The researchers from the Francis Crick Institute, the National Cancer Institute (NCI) of the US National Institutes of Health (NIH) and Aalborg University in Denmark, found that mice given a diet rich in vitamin D had better immune resistance to experimentally transplanted cancers and improved responses to immunotherapy treatment.

The team found that vitamin D acts on epithelial cells in the intestine, which in turn increase the amount of a bacteria called Bacteroides fragilis.

This microbe gave mice better immunity to cancer as the transplanted tumours didn’t grow as much, but the researchers are not yet sure how.

To test if the bacteria alone could give better cancer immunity, mice on a normal diet were given Bacteroides fragilis. These mice were also better able to resist tumour growth but not when the mice were placed on a vitamin D-deficient diet.

Caetano Reis e Sousa, Head of the Immunobiology Laboratory at the Crick, and senior author, said: “What we’ve shown here came as a surprise – vitamin D can regulate the gut microbiome to favour a type of bacteria which gives mice better immunity to cancer.

“This could one day be important for cancer treatment in humans, but we don’t know how and why vitamin D has this effect via the microbiome. More work is needed before we can conclusively say that correcting a vitamin D deficiency has benefits for cancer prevention or treatment.”

Similar findings in May 2023 showed that patients with advanced skin cancer responded better to treatment with immune checkpoint inhibitors when they maintained normal vitamin D levels.

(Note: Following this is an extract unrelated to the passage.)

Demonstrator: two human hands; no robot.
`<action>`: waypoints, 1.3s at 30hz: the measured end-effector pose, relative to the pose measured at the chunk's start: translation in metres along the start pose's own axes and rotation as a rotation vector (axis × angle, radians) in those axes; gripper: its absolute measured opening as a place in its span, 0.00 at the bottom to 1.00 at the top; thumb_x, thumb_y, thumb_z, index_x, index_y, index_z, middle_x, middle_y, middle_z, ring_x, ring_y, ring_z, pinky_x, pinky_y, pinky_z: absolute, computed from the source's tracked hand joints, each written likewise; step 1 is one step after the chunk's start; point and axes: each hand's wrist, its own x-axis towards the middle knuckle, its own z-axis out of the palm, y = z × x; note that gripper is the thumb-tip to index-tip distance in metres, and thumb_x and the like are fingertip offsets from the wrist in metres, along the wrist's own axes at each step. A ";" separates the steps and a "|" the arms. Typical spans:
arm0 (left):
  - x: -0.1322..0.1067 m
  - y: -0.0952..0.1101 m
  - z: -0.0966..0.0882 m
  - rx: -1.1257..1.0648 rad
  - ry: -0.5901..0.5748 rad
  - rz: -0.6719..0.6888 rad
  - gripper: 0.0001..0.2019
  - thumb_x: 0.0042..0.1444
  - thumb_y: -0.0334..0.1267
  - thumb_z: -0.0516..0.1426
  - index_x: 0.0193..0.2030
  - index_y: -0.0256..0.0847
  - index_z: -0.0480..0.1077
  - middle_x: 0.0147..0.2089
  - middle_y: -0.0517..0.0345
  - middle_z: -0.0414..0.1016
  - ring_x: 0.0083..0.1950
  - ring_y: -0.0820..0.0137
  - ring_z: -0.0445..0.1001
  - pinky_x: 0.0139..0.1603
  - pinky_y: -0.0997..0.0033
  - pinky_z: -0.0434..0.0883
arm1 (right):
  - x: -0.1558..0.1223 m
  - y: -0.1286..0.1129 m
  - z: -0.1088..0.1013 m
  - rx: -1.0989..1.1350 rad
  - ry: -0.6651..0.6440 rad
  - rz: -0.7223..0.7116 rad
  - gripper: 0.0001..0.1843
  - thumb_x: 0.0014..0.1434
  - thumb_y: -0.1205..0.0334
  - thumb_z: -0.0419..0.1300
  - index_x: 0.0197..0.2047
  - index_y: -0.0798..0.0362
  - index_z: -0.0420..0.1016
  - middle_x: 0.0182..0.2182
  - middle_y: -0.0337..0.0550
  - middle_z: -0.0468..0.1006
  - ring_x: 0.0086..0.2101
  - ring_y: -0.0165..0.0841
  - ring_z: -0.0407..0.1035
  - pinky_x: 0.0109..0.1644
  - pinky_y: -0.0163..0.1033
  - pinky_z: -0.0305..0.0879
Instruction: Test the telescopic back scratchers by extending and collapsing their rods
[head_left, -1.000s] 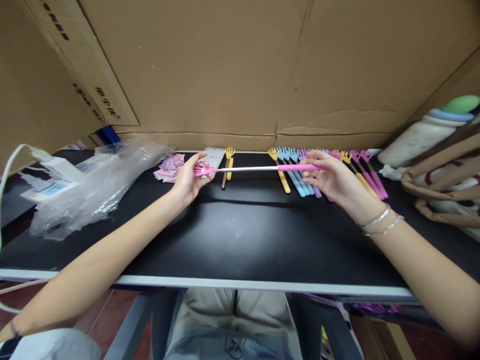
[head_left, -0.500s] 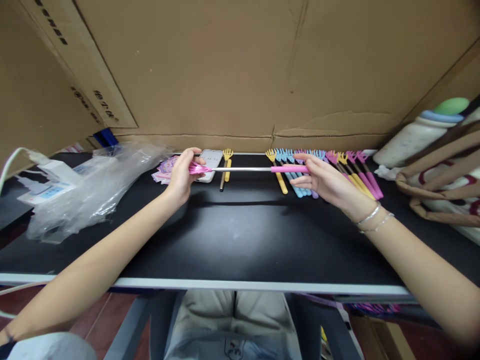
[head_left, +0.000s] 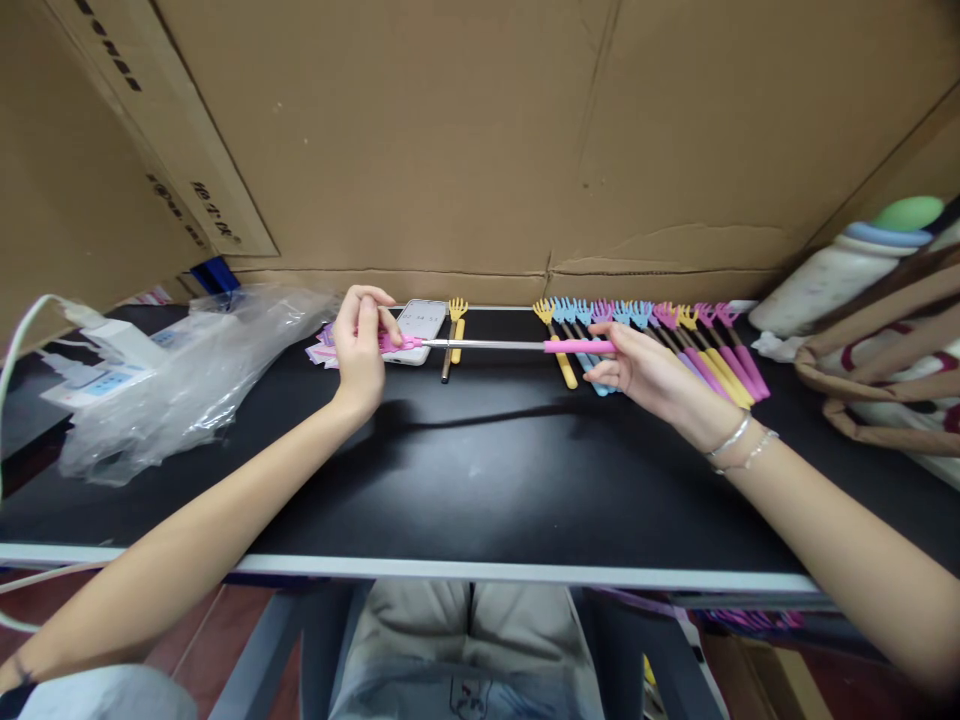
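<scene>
The pink back scratcher [head_left: 487,345] stays stretched out level between both hands, over the back of the bench [head_left: 480,470] and seemingly just clear of it. Since half a second ago the left hand [head_left: 360,345] has rolled knuckles-up, its grip curled shut over the claw end beside the phone [head_left: 420,320]. The right hand [head_left: 645,372], fingers spread before, now has its grip closed on the pink handle from below, in front of the row of scratchers [head_left: 675,340].

You have open black tabletop [head_left: 480,470] near and centre. Crumpled clear plastic bag [head_left: 187,370] blocks your left; tan fabric bag [head_left: 885,312] crowds right. Extended pink-handled telescopic scratcher [head_left: 487,344] spans the back, before brown cardboard wall [head_left: 480,150].
</scene>
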 end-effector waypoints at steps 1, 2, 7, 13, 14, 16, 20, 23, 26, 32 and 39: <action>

The role of vitamin D in the microbiome

Previous studies have proposed a link between vitamin D deficiency and cancer risk in humans, although the evidence hasn’t been conclusive.

To investigate this, the researchers analysed a dataset from 1.5 million people in Denmark, which highlighted a link between lower vitamin D levels and a higher risk of cancer. A separate analysis of a cancer patient population also suggested that people with higher vitamin D levels were more likely to respond well to immune-based cancer treatments.

Although Bacteroides fragilis is also found in the microbiome in humans, more research is needed to understand whether vitamin D helps provide some immune resistance to cancer through the same mechanism.

Evangelos Giampazolias, former postdoctoral researcher at the Crick, and now Group Leader of the Cancer Immunosurveillance Group at the Cancer Research UK Manchester Institute, said: “Pinpointing the factors that distinguish a ‘good’ from a ‘bad’ microbiome is a major challenge. We found that vitamin D helps gut bacteria to elicit cancer immunity improving the response to immunotherapy in mice.

“A key question we are currently trying to answer is how exactly vitamin D supports a ‘good’ microbiome. If we can answer this, we might uncover new ways in which the microbiome influences the immune system, potentially offering exciting possibilities in preventing or treating cancer.”